An agreement declaring the benefits and obligations of two or more parties, often applicable in the context of BANKRUPTCY and bond trading.
The term indenture primarily describes secured contracts and has several applications in U.S. law. At its simplest, an indenture is an agreement that declares benefits and obligations between two or more parties. In bankruptcy law, for example, it is a mortgage or deed of trust that constitutes a claim against a debtor. The most common usage of indenture appears in the bond market. Before a bond is issued, the issuer executes a legally binding indenture governing all of the bond's terms. Finally, the concept of indenture has an ignominious place in the history of U.S. labor. Indentured servants of the seventeenth and eighteenth centuries were commonly European workers who contracted to provide labor for a number of years and in return received passage to the American colonies as well as room and board.
As an investment product that is used to raise capital, a bond is simply a written document by which a government, corporation, or individual promises to pay a definite sum of money on a certain date. The issuer of a bond, in cooperation with an underwriter (i.e., a financial organization that sells the bond to the public), prepares in advance an indenture outlining the terms of the bond. The issuer and the under-writer negotiate provisions such as the interest rate, the maturity date, and any restrictions on the issuer's actions. The last detail is especially important to corporate bonds because corporations ACCRUE liability upon becoming bond
issuers and therefore seek to have the fewest possible restrictions placed on their business behavior by the terms of the indenture. As a consequence, potential buyers of corporate bonds should know what the indenture specifies before buying them.
Federal law governs these indentures. For 50 years, the Trust Indenture Act of 1939 (TIA) (15 U.S.C.A. § 77aaa) was the relevant law. Significant changes in financial markets prompted Congress to amend the TIA through the Securities Act Amendments of 1990 (Pub. L. No. 101-550, 1990; 104 Stat. 2713), which included the Trust Indenture Reform Act (Pub. L. No. 101-550, 104 Stat. 2713). The reforms simplified the writing of indentures, recognized the increasing internationalization of corporations by creating opportunities for foreign institutions to serve as trustees, and revised standards for conflicts of interest. The reforms also broadened the authority of the SECURITIES AND EXCHANGE COMMISSION.
In early American history, indenture was a form of labor contract. Beginning during the colonial period, employers in the largely agricultural economy faced a labor shortage. They addressed it in two ways: by buying slaves and by hiring indentured servants. The former were Africans who were brought to the colonies against their will to serve for life; the latter were generally Europeans from England and Germany who had entered multiyear employment contracts. From the late sixteenth century to the late eighteenth century, approximately half of the 350,000 European immigrants to the colonies were indentured servants. During the seventeenth century, these servants outnumbered slaves.
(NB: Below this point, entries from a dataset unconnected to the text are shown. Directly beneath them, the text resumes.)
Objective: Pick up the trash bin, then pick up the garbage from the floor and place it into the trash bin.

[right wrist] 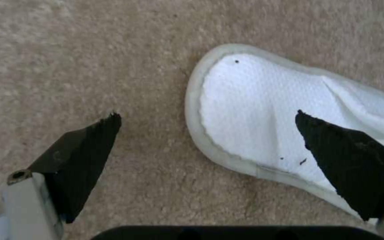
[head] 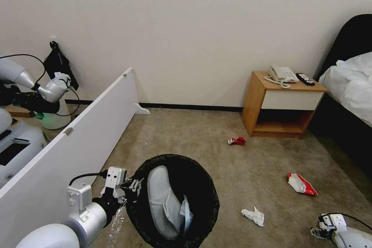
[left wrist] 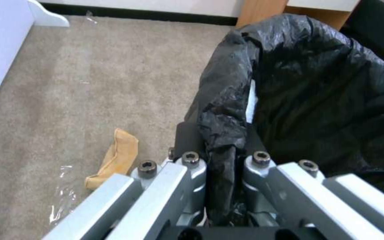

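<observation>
Now we hold the round black-bagged trash bin (head: 176, 201) by its rim in our clenched left claw (left wrist: 222, 163), while our right claw (right wrist: 207, 133) hovers released over 1 white slipper (right wrist: 263, 113) on the beige carpet floor (head: 232, 162), needing descent.

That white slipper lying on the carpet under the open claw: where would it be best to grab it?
Probably across the rounded end of the slipper, from straight above. It lies flat on the floor, sole side down, so the raised rim there gives two opposite edges to pinch. The right gripper hangs open over that end, one finger over carpet, the other over the insole.
</observation>
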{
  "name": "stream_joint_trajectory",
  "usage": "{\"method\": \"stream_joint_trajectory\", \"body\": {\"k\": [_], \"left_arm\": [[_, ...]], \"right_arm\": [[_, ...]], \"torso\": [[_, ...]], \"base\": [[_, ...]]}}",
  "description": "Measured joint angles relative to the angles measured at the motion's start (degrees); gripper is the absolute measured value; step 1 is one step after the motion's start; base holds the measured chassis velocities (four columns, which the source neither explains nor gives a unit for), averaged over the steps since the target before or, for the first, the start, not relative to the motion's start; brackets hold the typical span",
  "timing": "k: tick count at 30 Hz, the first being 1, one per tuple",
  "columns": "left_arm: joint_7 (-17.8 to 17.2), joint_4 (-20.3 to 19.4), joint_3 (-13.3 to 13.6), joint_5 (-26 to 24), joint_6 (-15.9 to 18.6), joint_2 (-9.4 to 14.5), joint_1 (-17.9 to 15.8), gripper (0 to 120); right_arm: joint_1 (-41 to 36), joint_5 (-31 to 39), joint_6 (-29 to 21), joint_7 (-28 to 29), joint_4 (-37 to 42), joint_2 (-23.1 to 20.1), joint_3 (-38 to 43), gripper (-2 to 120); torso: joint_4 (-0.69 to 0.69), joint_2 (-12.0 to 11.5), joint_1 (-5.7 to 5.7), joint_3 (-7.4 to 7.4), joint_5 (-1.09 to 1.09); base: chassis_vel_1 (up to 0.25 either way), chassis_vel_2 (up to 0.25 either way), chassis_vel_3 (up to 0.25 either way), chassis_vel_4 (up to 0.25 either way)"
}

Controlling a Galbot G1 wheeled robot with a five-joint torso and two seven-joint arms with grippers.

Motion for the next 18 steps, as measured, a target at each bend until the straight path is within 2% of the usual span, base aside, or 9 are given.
{"method": "stream_joint_trajectory", "body": {"k": [18], "left_arm": [[0.0,-0.5,-0.2,0.0,0.0,-0.1,0.7,4]], "right_arm": [[1.2,-2.0,-0.1,1.0,-2.7,0.8,2.2,100]], "torso": [[0.0,0.0,0.0,0.0,0.0]], "base": [[0.0,0.0,0.0,0.0]]}}
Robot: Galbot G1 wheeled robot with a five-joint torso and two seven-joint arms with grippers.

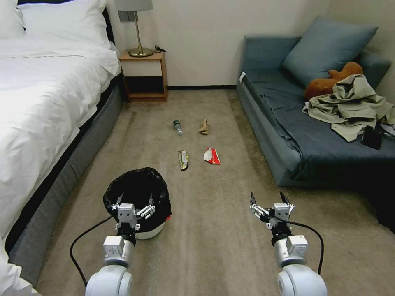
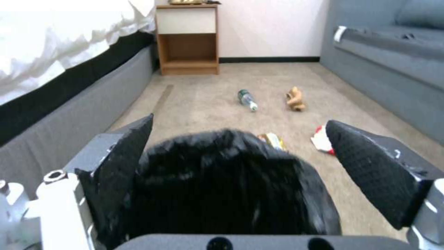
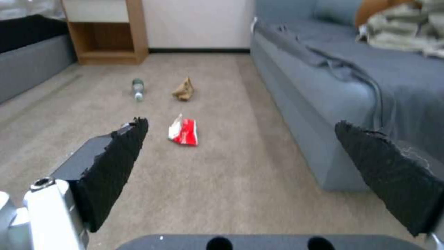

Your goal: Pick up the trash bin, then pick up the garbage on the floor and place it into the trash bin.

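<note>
My left gripper (image 1: 135,200) is spread wide and hangs at the near rim of the trash bin (image 1: 138,197), one finger on each side of the bag's folded edge; whether the fingers (image 2: 122,163) touch it I cannot tell. My right gripper (image 1: 268,199) is also spread, holding nothing, above bare carpet (image 1: 218,238) to the right of the bin.

No writing can be read on any piece. The bin is small, round and white, lined with a crinkly black bag that hides most of its wall. It stands on the carpet near the bed (image 1: 45,94).

Beyond the bin lie four pieces, apart from each other: a gold-and-dark wrapper (image 1: 183,160), a red-and-white wrapper (image 1: 212,156), and farther away a clear bottle (image 1: 177,126) with a green label and a crumpled tan paper (image 1: 203,127).

The sofa (image 1: 288,131) on the right carries a beige clothing heap (image 1: 349,105), a brown plush toy (image 1: 331,80) and a pillow (image 1: 327,43). A nightstand (image 1: 145,76) with a lamp (image 1: 138,26) stands at the wall.
</note>
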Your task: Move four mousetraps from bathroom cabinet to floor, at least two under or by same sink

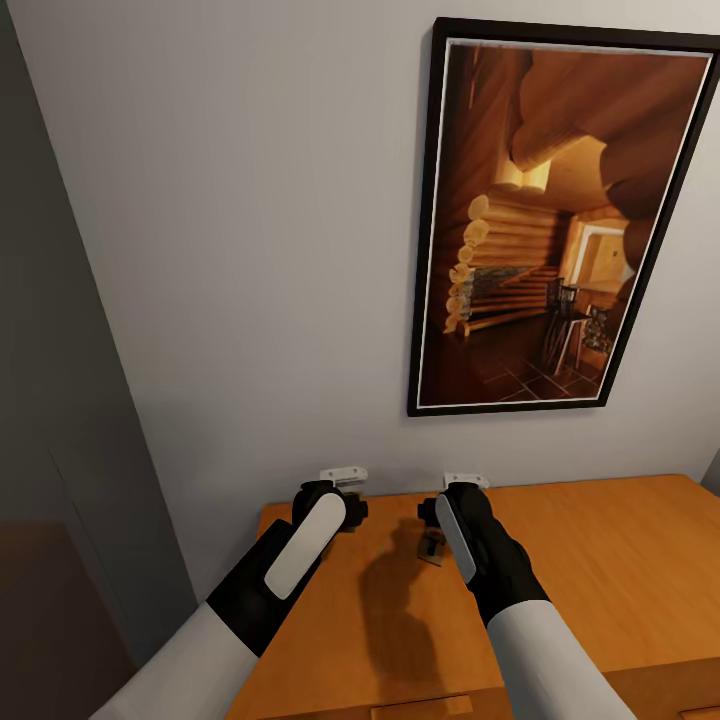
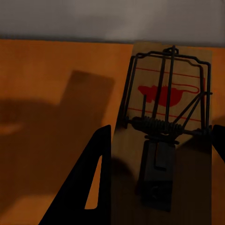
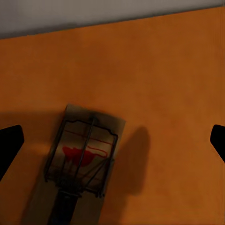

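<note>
Both arms reach over the orange-brown cabinet [image 1: 600,560]. In the left wrist view a mousetrap [image 2: 164,117], a brown slab with a wire frame, spring and red mark, fills the space between the black fingers [image 2: 96,183] of my left gripper [image 2: 161,130], which looks shut on it. In the head view the left gripper [image 1: 335,497] is above the cabinet top's back left part. My right gripper [image 1: 450,507] is open, and its fingertips [image 3: 9,145] stand wide apart above a second mousetrap [image 3: 79,161] lying flat on the wood. That trap [image 1: 433,548] lies just left of the right hand.
A large black-framed picture [image 1: 555,220] of a log interior hangs on the pale wall [image 1: 250,250] behind the cabinet. A grey panel [image 1: 60,420] runs down the left side. The cabinet top stretches to the right, and a drawer front edge [image 1: 420,708] shows at the bottom.
</note>
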Controlling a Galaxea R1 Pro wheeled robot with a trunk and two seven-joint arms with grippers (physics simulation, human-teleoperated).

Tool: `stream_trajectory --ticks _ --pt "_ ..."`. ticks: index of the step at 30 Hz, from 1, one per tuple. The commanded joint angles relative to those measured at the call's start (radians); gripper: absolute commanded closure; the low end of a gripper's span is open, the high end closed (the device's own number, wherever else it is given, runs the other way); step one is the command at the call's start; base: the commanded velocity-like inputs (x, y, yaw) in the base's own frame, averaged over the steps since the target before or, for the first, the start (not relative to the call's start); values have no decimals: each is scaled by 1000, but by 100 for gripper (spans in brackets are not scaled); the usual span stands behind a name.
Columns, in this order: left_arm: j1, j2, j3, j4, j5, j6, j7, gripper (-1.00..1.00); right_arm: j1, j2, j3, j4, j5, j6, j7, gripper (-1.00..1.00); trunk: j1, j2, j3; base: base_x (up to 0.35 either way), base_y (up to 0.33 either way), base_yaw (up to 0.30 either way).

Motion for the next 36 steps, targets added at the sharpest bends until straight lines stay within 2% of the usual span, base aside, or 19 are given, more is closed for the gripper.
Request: stream_trajectory --ticks 1,7,31,33,36 --pt "-1 0 -1 -1 5 5 11 100 -1 0 0 -1 -11 2 -10 -100 0 -1 -2 0 0 0" --pt "-1 0 -1 -1 6 5 11 100 -1 0 -13 0 -13 2 -4 -100 0 -1 -2 0 0 0" --pt "-1 0 -1 -1 4 4 11 100 -1 0 -14 40 -8 -10 0 -100 0 -1 -2 0 0 0" --pt "-1 0 -1 -1 -1 5 11 100 -1 0 -16 39 -7 -10 0 -100 0 -1 -2 0 0 0" --pt "-1 0 -1 -1 -28 5 11 100 -1 0 -26 39 -9 -8 -3 -100 0 -1 -2 0 0 0"
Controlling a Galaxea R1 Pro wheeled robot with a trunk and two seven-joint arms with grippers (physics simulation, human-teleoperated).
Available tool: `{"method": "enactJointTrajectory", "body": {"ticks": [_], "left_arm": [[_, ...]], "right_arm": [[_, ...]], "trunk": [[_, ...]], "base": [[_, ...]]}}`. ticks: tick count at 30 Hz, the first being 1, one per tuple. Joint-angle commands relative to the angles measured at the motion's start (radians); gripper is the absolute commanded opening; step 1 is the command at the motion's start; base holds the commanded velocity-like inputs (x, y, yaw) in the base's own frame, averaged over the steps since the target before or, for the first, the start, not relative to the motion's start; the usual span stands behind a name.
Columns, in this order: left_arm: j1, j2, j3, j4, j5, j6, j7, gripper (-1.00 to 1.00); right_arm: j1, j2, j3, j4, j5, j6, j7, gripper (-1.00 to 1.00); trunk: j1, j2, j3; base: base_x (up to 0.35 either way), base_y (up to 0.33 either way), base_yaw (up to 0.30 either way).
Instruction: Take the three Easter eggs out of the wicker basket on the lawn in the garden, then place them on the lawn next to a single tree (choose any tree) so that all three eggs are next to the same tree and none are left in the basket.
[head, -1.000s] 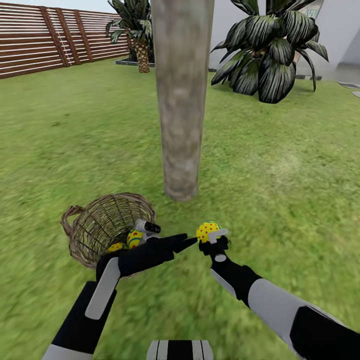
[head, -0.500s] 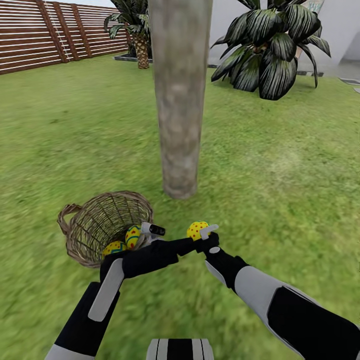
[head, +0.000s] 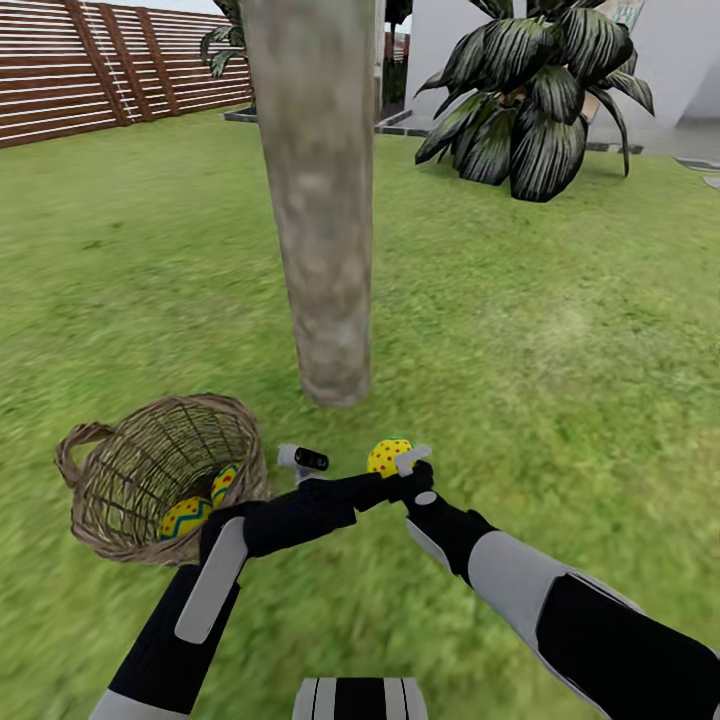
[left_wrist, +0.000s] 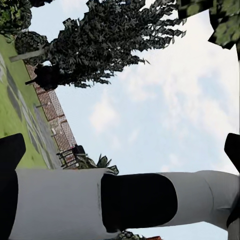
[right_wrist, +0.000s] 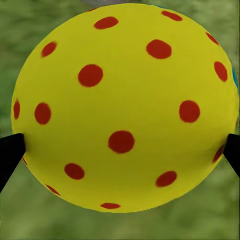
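— Right gripper (head: 398, 463): what is held in it?

— One Easter egg (head: 388, 457), yellow with red dots, is clamped between its fingers; in the right wrist view the egg (right_wrist: 125, 107) is seen pinched at both sides by the dark fingertips (right_wrist: 10, 152), with blurred grass behind. It is carried above the lawn (head: 560, 330), at about 5 o'clock from the foot of the tree trunk (head: 322, 200) and near it.

— And the left gripper (head: 300, 459)?

— It is seen just beside the basket's rim, at 3 o'clock from it. Whether it is open or closed cannot be told: the left wrist view is turned up to sky and foliage, with the right forearm (left_wrist: 100, 205) crossing it, and nothing is seen between the fingertips.

— Where is the rest of the task's load?

— Two eggs (head: 185, 517) are still lying in the wicker basket (head: 90, 490), which is tipped on the grass at roughly 8 o'clock from the trunk. A second one (head: 224, 482) is partly hidden behind the weave.

— So how much is judged done?

— No egg is seen resting on the grass by the tree yet. One is out and in hand, not yet set down; two are left to be taken out and placed by the same trunk.
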Motion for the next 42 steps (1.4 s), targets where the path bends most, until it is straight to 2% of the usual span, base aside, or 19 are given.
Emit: {"method": "enactJointTrajectory", "body": {"ticks": [1,12,16,21,26,31,36,42], "left_arm": [[0.0,0.0,0.0,0.001,0.002,0.004,-0.002,1.0],[0.001,0.0,-0.001,0.0,0.004,0.001,-0.002,1.0],[0.007,-0.001,-0.035,-0.002,0.004,-0.004,-0.002,1.0],[0.008,-0.001,-0.04,-0.002,0.005,-0.005,-0.002,1.0],[0.009,-0.002,-0.062,-0.011,0.005,-0.005,-0.002,1.0],[0.009,0.006,-0.06,-0.019,0.005,0.002,-0.009,1.0],[0.008,0.011,-0.058,-0.037,0.005,0.003,-0.07,1.0],[0.008,0.012,-0.058,-0.037,0.005,0.007,-0.073,1.0]], "right_arm": [[-0.001,0.0,0.008,-0.001,-0.01,-0.003,-0.007,-1.0],[-0.001,-0.002,0.008,-0.013,-0.01,-0.002,-0.01,-1.0],[-0.001,-0.003,0.006,-0.013,-0.01,0.0,-0.009,-1.0],[-0.001,-0.003,0.005,-0.013,-0.01,-0.001,-0.008,-1.0],[-0.002,-0.004,0.005,-0.014,-0.01,-0.002,-0.008,-1.0],[-0.002,-0.004,0.003,-0.012,-0.013,-0.001,-0.009,-1.0],[-0.003,-0.003,-0.002,-0.011,-0.018,-0.002,-0.011,-1.0],[-0.021,-0.001,-0.004,-0.002,-0.023,0.01,-0.027,-1.0]], "trunk": [[0.0,0.0,-0.001],[0.0,0.0,-0.005],[0.001,-0.001,-0.013],[0.001,-0.001,-0.013],[0.003,-0.002,-0.032],[0.005,-0.003,-0.052],[0.008,-0.004,-0.071],[0.01,-0.006,-0.094]], "base": [[0.045,-0.022,0.126],[0.003,-0.002,0.196],[0.0,0.0,0.004],[0.0,0.0,0.0],[0.0,0.0,0.0],[0.0,0.0,0.0],[0.0,0.0,0.0],[0.0,0.0,0.0]]}}
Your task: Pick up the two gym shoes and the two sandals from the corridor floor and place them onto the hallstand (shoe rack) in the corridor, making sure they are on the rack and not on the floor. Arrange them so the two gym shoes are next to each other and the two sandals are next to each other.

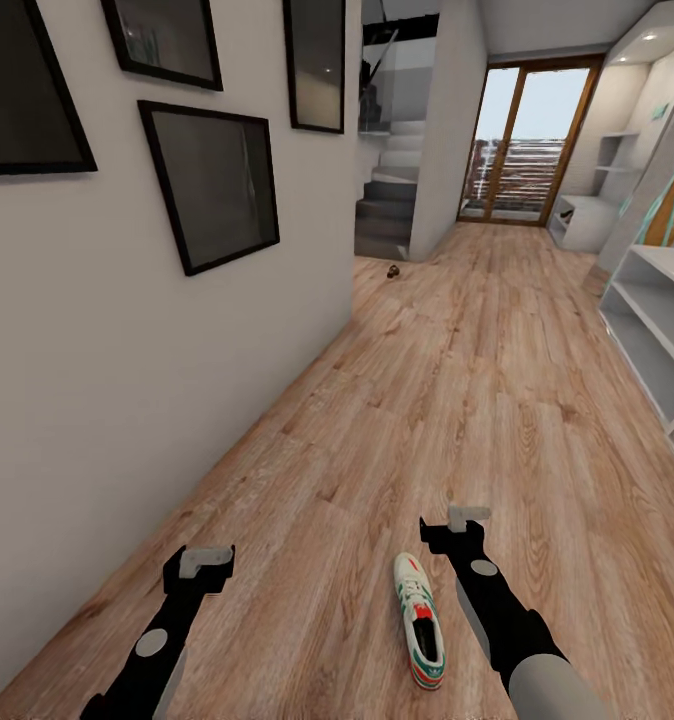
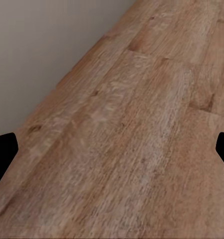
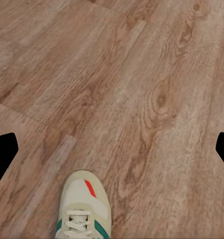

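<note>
One gym shoe, white with green stripes and a red-orange patch, lies on the corridor floor between my arms, toe pointing away. My right gripper hovers open just right of and beyond its toe. In the right wrist view the toe and laces of the gym shoe lie below the open right gripper. My left gripper stands open over bare planks by the wall, as the left gripper also looks in its wrist view. The hallstand stands at the right edge. The other gym shoe is out of view.
A white wall with dark picture frames runs along the left. A small dark brown object, too small to identify, lies far down the floor near the stairs. A glass door ends the corridor, with more white shelving beside it.
</note>
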Robot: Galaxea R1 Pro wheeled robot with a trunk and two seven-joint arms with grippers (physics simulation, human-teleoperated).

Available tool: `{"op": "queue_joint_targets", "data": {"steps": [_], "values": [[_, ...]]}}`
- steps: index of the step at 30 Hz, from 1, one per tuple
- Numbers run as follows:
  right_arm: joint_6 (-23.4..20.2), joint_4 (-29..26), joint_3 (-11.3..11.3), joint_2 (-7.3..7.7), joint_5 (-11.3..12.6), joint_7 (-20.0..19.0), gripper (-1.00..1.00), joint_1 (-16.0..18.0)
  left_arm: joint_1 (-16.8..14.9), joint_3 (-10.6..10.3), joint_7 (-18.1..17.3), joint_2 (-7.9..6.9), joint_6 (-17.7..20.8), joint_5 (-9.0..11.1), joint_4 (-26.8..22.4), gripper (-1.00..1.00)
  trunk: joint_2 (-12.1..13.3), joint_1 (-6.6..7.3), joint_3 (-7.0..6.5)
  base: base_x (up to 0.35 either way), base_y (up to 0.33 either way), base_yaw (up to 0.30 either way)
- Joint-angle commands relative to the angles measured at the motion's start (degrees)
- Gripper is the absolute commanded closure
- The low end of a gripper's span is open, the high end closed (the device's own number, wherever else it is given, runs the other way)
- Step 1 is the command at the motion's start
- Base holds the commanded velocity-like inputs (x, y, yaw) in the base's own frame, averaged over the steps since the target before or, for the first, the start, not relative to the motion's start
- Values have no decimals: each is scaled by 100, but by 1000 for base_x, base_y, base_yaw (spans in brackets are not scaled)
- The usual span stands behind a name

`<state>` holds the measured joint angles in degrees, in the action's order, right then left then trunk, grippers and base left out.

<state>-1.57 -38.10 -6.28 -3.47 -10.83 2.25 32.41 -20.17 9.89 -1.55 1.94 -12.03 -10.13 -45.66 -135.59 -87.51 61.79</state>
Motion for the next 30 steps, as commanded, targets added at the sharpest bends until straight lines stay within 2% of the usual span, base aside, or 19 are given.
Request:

An indentured servant agreed to a four-to seven-year contract, and in return received passage from Europe and guarantees of work, food, and lodging. Colonial courts enforced the contracts of indentured servants, which were often harsh. Employers were seen as masters, and the servants had not only to work for them but also to obey their orders in all matters. For some, indentured servitude was not a VOLUNTARY ACT. Impoverished women and children were pressed into servitude, as were convicts. Nevertheless, this servitude was not equivalent to SLAVERY. Slaves remained slaves for life, whereas indentured servants were released at the end of their contracts. Moreover, as parties to a contract, indentured servants had rights that slaves never enjoyed. The practice of indentured servitude persisted into the early nineteenth century.